> _Problem details_: Identify every line in the records below that contains the word "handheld", and reproduce each one.

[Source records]
=== Section Start ===
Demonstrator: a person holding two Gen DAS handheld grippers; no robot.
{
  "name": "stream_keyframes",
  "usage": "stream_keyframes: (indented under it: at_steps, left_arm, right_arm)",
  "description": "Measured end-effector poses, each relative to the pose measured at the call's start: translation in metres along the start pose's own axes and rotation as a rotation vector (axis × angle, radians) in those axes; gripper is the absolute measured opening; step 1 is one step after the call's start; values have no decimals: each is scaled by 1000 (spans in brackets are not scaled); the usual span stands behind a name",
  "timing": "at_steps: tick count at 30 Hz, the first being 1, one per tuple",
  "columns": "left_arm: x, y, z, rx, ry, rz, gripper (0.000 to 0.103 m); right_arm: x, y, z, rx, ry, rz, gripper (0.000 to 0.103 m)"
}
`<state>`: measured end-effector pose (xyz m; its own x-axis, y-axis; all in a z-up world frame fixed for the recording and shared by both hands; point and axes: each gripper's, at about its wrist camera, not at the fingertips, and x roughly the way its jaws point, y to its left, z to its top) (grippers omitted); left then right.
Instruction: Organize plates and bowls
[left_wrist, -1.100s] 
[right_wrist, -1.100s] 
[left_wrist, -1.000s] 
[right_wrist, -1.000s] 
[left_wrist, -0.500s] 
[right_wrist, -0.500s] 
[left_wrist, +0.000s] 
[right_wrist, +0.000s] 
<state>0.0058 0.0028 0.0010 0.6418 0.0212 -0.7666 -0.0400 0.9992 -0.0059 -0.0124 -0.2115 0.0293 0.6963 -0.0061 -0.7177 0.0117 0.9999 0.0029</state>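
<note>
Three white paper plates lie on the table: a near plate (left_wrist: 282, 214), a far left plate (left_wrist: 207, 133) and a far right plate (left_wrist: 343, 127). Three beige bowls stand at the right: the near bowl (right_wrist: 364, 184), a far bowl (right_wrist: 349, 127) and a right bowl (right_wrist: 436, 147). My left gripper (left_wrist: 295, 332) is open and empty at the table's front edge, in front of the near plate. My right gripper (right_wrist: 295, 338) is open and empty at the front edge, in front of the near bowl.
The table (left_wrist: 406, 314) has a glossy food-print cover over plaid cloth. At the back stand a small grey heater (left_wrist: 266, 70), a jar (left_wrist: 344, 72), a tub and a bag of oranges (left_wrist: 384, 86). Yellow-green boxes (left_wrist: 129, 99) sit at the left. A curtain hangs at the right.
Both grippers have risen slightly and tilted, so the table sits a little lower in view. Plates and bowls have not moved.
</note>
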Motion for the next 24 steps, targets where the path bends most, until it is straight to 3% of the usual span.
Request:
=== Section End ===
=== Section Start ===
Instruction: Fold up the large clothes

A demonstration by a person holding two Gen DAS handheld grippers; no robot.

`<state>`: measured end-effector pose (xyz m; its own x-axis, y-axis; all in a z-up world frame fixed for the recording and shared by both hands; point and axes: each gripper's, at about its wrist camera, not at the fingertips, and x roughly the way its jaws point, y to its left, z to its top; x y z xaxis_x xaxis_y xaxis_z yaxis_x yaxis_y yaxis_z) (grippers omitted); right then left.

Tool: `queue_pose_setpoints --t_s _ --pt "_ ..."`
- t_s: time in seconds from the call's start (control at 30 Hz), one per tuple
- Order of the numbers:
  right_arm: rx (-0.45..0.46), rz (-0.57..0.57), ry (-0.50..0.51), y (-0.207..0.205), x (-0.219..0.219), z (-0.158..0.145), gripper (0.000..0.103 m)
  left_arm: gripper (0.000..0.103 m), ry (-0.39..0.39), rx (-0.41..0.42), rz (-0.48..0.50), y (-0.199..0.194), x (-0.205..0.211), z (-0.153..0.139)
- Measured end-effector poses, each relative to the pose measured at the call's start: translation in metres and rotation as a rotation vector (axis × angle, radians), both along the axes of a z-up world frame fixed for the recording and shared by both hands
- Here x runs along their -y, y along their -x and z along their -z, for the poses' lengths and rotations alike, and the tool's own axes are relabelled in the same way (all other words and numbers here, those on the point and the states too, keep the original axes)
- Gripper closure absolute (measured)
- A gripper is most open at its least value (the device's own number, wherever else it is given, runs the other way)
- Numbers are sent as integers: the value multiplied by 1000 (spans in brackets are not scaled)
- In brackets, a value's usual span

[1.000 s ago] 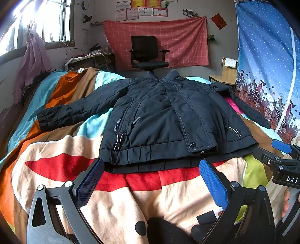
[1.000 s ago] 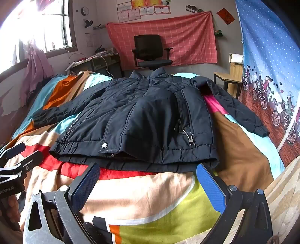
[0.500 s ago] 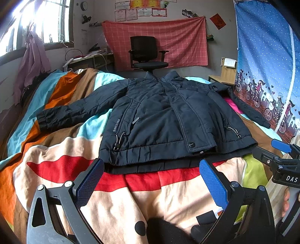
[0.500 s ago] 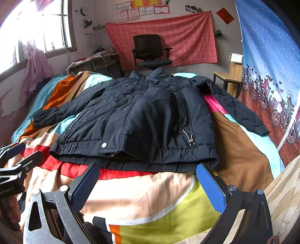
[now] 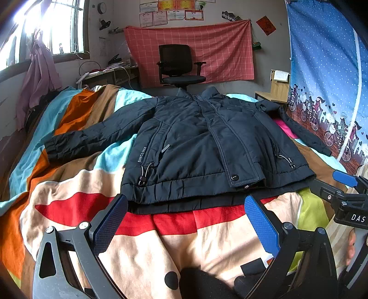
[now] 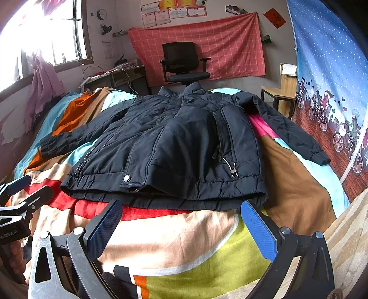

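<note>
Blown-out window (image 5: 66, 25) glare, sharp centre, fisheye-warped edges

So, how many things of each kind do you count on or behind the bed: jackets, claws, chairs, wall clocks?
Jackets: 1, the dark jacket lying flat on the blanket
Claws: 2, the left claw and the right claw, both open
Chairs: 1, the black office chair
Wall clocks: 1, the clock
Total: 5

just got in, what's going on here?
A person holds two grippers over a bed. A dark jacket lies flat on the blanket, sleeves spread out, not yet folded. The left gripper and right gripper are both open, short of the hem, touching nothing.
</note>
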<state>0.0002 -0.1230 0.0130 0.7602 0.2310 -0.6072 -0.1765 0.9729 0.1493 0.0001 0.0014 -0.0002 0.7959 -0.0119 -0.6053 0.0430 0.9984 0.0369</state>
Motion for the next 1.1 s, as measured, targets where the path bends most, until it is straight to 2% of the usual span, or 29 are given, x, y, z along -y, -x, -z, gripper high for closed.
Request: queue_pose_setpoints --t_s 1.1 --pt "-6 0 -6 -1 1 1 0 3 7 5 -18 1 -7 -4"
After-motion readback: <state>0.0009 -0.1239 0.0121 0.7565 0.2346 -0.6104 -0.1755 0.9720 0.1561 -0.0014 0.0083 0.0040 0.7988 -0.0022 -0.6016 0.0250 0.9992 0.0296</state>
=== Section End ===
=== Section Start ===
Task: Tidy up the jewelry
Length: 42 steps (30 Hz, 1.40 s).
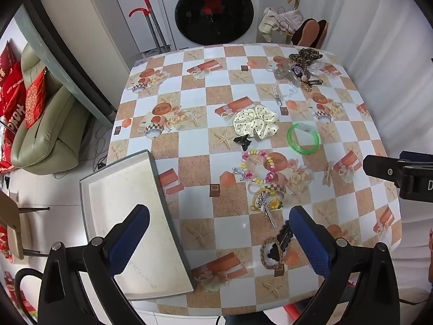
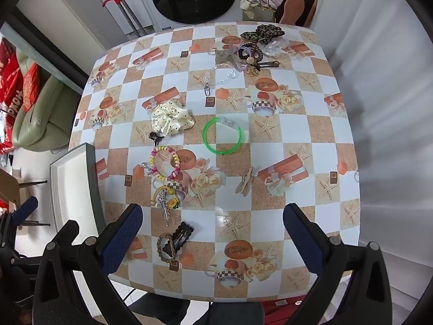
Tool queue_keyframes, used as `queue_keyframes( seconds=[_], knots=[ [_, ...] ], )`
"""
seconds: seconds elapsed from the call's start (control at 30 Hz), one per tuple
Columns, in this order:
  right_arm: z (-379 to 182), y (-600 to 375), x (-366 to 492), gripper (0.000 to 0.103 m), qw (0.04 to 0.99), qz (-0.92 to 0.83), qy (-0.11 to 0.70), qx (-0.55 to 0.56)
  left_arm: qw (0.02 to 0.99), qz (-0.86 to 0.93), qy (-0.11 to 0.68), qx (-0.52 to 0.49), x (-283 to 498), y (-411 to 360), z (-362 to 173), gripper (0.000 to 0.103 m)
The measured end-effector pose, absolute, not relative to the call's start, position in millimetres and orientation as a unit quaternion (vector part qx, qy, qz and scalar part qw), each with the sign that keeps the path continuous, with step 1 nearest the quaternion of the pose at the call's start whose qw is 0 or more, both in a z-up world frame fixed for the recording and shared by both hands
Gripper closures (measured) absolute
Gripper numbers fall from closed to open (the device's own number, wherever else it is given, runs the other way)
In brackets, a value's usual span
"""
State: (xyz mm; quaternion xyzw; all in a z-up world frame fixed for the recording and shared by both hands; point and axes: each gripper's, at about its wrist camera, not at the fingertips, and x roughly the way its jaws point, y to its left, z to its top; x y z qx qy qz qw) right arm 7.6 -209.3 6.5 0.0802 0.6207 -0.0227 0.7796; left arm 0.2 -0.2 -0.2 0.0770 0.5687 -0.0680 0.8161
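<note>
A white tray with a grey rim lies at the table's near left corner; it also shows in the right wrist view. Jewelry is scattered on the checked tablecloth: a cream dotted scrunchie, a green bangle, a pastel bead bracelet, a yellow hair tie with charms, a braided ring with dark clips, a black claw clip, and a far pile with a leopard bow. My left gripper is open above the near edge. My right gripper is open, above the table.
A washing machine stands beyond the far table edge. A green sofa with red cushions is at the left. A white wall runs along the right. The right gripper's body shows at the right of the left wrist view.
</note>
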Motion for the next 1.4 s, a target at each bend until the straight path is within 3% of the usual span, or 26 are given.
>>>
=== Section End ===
> _Result for this exercise_:
Demonstrator: a person holding two Gen DAS handheld grippers; no robot.
A demonstration by a person holding two Gen DAS handheld grippers; no robot.

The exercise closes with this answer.